Instructions to follow
Transcribe all of the listing exactly.

Data section
╔══
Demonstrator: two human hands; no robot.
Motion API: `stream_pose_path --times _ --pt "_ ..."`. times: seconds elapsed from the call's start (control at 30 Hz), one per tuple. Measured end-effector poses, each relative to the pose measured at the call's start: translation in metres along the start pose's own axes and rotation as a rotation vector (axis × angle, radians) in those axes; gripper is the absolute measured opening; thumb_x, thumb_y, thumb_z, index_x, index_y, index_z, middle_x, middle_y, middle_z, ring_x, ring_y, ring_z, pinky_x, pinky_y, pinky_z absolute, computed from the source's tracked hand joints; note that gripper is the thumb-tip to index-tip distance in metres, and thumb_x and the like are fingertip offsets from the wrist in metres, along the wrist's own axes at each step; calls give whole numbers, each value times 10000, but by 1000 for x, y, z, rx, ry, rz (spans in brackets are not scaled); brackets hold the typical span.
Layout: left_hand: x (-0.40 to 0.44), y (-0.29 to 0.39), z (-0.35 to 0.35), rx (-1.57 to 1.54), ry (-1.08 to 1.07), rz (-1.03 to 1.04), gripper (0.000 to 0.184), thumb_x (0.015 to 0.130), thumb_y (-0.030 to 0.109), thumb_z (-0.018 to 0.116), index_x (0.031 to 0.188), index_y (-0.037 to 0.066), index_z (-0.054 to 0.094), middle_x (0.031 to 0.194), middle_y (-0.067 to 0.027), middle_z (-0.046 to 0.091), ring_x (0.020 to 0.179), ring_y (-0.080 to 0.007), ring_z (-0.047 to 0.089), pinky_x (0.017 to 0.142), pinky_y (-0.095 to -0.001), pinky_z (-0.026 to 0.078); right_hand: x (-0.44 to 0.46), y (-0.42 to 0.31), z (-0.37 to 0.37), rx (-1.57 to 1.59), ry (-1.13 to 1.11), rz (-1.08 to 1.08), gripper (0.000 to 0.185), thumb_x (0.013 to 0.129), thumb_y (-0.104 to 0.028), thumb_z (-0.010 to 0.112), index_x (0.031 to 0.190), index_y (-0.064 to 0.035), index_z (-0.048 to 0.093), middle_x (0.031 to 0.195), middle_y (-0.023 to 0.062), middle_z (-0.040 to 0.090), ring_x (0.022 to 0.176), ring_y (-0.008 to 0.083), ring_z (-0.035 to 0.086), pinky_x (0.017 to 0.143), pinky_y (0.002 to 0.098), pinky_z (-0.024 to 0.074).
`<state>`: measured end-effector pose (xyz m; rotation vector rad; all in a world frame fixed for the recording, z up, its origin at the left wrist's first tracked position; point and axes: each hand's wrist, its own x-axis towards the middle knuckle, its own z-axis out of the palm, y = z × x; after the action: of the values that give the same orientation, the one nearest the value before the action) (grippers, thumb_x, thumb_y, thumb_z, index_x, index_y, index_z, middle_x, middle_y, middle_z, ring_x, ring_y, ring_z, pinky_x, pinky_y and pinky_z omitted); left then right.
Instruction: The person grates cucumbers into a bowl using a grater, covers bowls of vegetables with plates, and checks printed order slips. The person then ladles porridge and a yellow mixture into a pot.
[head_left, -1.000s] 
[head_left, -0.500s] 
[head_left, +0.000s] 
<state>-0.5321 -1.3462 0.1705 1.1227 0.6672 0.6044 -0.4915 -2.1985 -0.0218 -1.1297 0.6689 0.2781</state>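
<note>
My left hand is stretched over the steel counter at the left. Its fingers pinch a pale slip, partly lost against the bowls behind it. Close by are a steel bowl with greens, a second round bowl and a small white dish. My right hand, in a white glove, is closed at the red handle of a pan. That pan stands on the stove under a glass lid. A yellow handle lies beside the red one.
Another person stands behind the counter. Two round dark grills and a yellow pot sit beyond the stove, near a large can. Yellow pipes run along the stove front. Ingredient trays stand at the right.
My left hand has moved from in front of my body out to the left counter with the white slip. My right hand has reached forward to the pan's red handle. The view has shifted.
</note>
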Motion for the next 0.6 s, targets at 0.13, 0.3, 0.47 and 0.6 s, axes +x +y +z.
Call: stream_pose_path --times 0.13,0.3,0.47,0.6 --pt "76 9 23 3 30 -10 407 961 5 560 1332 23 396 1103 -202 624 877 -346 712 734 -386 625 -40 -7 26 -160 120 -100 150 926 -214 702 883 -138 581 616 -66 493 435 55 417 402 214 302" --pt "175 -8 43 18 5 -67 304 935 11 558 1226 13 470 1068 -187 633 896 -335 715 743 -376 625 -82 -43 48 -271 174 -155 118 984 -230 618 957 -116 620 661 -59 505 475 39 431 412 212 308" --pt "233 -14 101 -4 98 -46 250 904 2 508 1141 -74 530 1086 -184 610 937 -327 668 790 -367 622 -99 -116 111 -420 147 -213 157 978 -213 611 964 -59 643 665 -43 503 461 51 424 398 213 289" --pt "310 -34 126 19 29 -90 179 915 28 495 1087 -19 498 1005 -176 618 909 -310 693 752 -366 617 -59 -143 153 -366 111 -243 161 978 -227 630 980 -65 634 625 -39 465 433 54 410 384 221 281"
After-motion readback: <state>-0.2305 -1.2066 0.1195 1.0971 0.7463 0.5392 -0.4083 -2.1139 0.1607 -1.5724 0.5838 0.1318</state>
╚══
Task response
Demonstrator: two human hands; no robot.
Motion API: `stream_pose_path --times _ --pt "_ ..."`. times: seconds elapsed from the call's start (control at 30 Hz), one per tuple. Measured end-effector poses, each relative to the pose measured at the call's start: translation in metres along the start pose's own axes and rotation as a rotation vector (axis × angle, radians) in those axes; gripper is the absolute measured opening; thumb_x, thumb_y, thumb_z, index_x, index_y, index_z, middle_x, middle_y, middle_z, ring_x, ring_y, ring_z, pinky_x, pinky_y, pinky_z absolute, computed from the source's tracked hand joints; note that gripper is the thumb-tip to index-tip distance in metres, and thumb_x and the like are fingertip offsets from the wrist in metres, along the wrist's own axes at each step; calls give whole numbers, each value times 10000, but by 1000 for x, y, z, rx, ry, rz (spans in brackets are not scaled); brackets hold the typical span.
Layout: left_hand: x (-0.40 to 0.44), y (-0.29 to 0.39), z (-0.35 to 0.35), rx (-1.57 to 1.54), ry (-1.08 to 1.07), rz (-1.03 to 1.04), gripper (0.000 to 0.184), thumb_x (0.015 to 0.130), thumb_y (-0.030 to 0.109), thumb_z (-0.018 to 0.116), index_x (0.031 to 0.188), index_y (-0.037 to 0.066), index_z (-0.054 to 0.094), middle_x (0.031 to 0.194), middle_y (-0.067 to 0.027), middle_z (-0.046 to 0.091), ring_x (0.020 to 0.179), ring_y (-0.080 to 0.007), ring_z (-0.047 to 0.089), pinky_x (0.017 to 0.142), pinky_y (-0.095 to -0.001), pinky_z (-0.026 to 0.078); right_hand: x (-0.44 to 0.46), y (-0.42 to 0.31), z (-0.37 to 0.37), rx (-1.57 to 1.59), ry (-1.13 to 1.11), rz (-1.08 to 1.08), gripper (0.000 to 0.185), thumb_x (0.013 to 0.129), thumb_y (-0.104 to 0.028), thumb_z (-0.010 to 0.112), index_x (0.031 to 0.190), index_y (-0.064 to 0.035), index_z (-0.048 to 0.093), middle_x (0.031 to 0.195), middle_y (-0.023 to 0.062), middle_z (-0.040 to 0.090), ring_x (0.022 to 0.176), ring_y (-0.008 to 0.083), ring_z (-0.035 to 0.086), pinky_x (0.017 to 0.143), pinky_y (0.002 to 0.098), pinky_z (-0.024 to 0.074).
`<state>`: measured end-effector pose (xyz m; rotation vector rad; all in a world frame fixed for the recording, z up, its origin at the left wrist's first tracked position; point and axes: each hand's wrist, its own x-axis towards the middle knuckle, its own z-axis out of the palm, y = z × x; after the action: of the values that give the same orientation, the one nearest the value before the action) (grippers, thumb_x, thumb_y, thumb_z, index_x, index_y, index_z, middle_x, middle_y, middle_z, ring_x, ring_y, ring_z, pinky_x, pinky_y and pinky_z omitted); left then right.
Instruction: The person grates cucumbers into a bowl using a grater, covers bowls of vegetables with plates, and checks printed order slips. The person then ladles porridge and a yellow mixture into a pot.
[head_left, -1.000s] 
[head_left, -0.500s] 
[head_left, +0.000s] 
<state>-0.5321 -1.3462 0.1705 1.1227 0.6672 0.6044 -0.4915 -2.1985 -0.0218 -1.1297 0.6689 0.2781</state>
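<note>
My left hand is stretched over the steel counter at the left. Its fingers pinch a pale slip, partly lost against the bowls behind it. Close by are a steel bowl with greens, a second round bowl and a small white dish. My right hand, in a white glove, is closed at the red handle of a pan. That pan stands on the stove under a glass lid. A yellow handle lies beside the red one.
Another person stands behind the counter. Two round dark grills and a yellow pot sit beyond the stove, near a large can. Yellow pipes run along the stove front. Ingredient trays stand at the right.
My left hand has moved from in front of my body out to the left counter with the white slip. My right hand has reached forward to the pan's red handle. The view has shifted.
</note>
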Motion for the next 0.6 s, targets at 0.13, 0.3, 0.47 and 0.6 s, axes +x +y +z.
Call: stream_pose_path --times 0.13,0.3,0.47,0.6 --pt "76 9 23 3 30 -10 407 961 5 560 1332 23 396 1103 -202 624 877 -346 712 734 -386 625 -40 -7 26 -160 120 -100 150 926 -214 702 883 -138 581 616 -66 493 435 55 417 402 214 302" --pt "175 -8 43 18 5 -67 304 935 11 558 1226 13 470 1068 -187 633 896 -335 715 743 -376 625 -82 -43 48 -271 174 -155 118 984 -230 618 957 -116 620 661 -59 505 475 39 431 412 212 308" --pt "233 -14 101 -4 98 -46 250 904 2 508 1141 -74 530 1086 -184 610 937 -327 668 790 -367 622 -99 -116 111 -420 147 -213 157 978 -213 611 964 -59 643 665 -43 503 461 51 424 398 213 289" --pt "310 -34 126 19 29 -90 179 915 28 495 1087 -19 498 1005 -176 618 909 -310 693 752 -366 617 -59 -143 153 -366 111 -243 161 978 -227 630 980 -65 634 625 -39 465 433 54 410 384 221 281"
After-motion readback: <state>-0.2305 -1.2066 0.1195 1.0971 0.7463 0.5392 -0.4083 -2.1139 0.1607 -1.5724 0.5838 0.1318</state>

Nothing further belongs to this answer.